Printmakers in general are a solitary, eccentric bunch, much like ocelots. They take up fencing in their youth, have a smattering of Latin, Greek, or Sanskrit under their belts, and enjoy esoteric pastimes, when not mixing chemicals in their old stone basements. There are many steps to making a print. What emerges on the other side is frequently not what the artist intended, sometimes less—occasionally much more. This is what hooks people; it’s the secret sauce of printmaking. It is a controlled mixture of primitive chemistry and chaos theory. Experimental Expression: Printmaking at IAIA 1963-1980 is from the collection of Seymour Tubis (1919-1993), who taught printmaking at IAIA from 1963 to 1981. The current show is a selection of the best of his students’ work, donated by his daughter.
The exhibition is divided into three rooms: the first has a few characteristically bright screenprints (or serigraphs), as well as a wealth of intaglio etchings; the second room has vivid woodcut relief prints, many abstract, some uncommon embossed relief prints; the third room has prints that combine techniques, such as etching and embossing, as in Grey Cohoe’s The Hunted Buffalos. The room contains a handmade book that was a collaboration between printmakers and poets, as well as a student recruitment film for IAIA, which shows students printing giant screens and bathing their metal plates in acid.
The artistry on display is so overpowering that I gave up the printmaker’s game of interrogating the technique used. Every artist has something to say, whether the explorations are formal or emotional. The influence of the psychedelic art movement, of the heady freedom of the ’60s and ’70s, is apparent in many pieces, from Peggy Deam’s pointillist etching, the headless Sitar Player of Mine; Liz Sotlappy’s drypoint in pure Revolver-style line, Birth of an Eye; to Rudy Begay’s untitled drypoint and monotype, using X-ray film as a plate, which juxtaposes a skull and an American flag.
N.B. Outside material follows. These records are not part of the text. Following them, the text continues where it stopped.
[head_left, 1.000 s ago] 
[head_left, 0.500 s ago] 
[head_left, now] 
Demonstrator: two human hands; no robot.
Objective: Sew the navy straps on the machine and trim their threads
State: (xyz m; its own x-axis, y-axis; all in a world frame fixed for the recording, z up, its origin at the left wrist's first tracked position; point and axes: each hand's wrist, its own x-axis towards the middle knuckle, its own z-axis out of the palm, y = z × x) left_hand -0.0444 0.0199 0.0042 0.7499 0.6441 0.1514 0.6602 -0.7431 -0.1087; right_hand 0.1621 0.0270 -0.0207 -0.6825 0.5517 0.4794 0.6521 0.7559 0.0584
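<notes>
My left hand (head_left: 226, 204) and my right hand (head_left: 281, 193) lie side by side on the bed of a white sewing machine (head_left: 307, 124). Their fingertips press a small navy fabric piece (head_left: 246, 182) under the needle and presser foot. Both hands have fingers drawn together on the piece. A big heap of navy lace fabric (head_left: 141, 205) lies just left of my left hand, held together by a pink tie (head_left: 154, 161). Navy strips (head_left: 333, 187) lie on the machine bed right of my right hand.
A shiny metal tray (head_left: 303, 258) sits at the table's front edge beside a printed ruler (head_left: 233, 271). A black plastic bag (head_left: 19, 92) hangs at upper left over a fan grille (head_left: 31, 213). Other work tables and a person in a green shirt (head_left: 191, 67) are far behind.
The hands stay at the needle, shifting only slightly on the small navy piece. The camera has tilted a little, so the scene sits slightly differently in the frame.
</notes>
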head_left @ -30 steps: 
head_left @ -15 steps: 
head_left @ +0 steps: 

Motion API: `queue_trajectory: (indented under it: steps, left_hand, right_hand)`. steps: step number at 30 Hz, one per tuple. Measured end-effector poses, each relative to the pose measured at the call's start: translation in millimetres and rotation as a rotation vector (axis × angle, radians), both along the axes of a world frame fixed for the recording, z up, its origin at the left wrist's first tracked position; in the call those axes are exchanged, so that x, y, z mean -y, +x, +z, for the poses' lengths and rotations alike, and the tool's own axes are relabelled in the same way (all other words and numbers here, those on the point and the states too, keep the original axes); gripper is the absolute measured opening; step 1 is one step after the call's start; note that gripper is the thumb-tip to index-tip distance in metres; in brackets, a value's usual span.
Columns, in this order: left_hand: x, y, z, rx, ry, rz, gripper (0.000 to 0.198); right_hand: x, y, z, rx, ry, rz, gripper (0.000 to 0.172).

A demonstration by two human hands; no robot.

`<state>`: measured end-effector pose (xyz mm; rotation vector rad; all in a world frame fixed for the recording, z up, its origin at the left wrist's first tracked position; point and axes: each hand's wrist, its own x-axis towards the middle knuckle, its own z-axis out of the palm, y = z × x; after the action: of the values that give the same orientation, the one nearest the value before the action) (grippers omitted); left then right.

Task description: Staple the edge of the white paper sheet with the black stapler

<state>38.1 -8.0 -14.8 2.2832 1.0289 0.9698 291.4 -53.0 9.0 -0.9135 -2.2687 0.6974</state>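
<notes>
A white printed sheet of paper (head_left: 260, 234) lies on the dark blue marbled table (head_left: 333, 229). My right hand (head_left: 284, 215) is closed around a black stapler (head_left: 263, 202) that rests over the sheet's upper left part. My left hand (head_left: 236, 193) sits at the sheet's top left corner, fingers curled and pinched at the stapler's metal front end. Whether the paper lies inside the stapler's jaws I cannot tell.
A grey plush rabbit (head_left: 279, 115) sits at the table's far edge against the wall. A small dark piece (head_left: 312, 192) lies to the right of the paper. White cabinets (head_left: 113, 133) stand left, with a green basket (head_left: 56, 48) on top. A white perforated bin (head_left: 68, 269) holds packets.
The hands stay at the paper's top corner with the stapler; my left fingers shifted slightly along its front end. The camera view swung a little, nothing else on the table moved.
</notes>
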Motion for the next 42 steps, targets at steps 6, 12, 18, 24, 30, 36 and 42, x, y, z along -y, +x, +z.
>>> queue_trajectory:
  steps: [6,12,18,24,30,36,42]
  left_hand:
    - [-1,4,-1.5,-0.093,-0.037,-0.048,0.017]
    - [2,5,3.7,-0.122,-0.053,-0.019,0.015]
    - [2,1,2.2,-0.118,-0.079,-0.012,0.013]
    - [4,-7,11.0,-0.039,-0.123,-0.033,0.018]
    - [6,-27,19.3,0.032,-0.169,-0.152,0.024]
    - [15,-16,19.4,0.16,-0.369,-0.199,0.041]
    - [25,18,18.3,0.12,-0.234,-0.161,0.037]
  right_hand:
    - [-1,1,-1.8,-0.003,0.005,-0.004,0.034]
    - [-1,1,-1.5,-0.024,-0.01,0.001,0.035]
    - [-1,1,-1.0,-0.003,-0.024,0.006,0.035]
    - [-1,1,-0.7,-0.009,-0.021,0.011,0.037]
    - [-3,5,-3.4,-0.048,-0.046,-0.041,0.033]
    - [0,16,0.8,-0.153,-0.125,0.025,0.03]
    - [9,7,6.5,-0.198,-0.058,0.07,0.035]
For me, the strongest part of a marvelous exhibition was the etchings, which use only the basic processes: drypoint, (drawing into the metal plate), etching (drawing over a waxy resist, then etching the plate in an acid bath), and aquatint (literally a kind of physical pixelation, for shading). I was instantly attracted to Wind Chaney’s magical Hallucinogenic Cat, with its Alice-in-Wonderland aura, whose enormous cat appears to be dreaming of a nighttime landscape, while the landscape itself seems to be hallucinating. I was amused by Glen LaFontaine’s surreal street scene, She Got Me, an etching from the point of view of a man who was shot, surrounded by monstrous passersby. Another standout was the mysterious Fruit of Graves by Samuel Austin, an etching in yellow and black of a man with dark glasses and cane who stands in front of an overgrown graveyard.
Experimental Expression makes this viewer happy because it is not just the meeting of an inspiring teacher with gifted, ambitious students, like the subject of so many movies. It’s not just a student show, and it’s more than the influence of ’60s psychedelia. It works because it is about the joy of finding your voice, of marrying vision and process, the joy of creativity.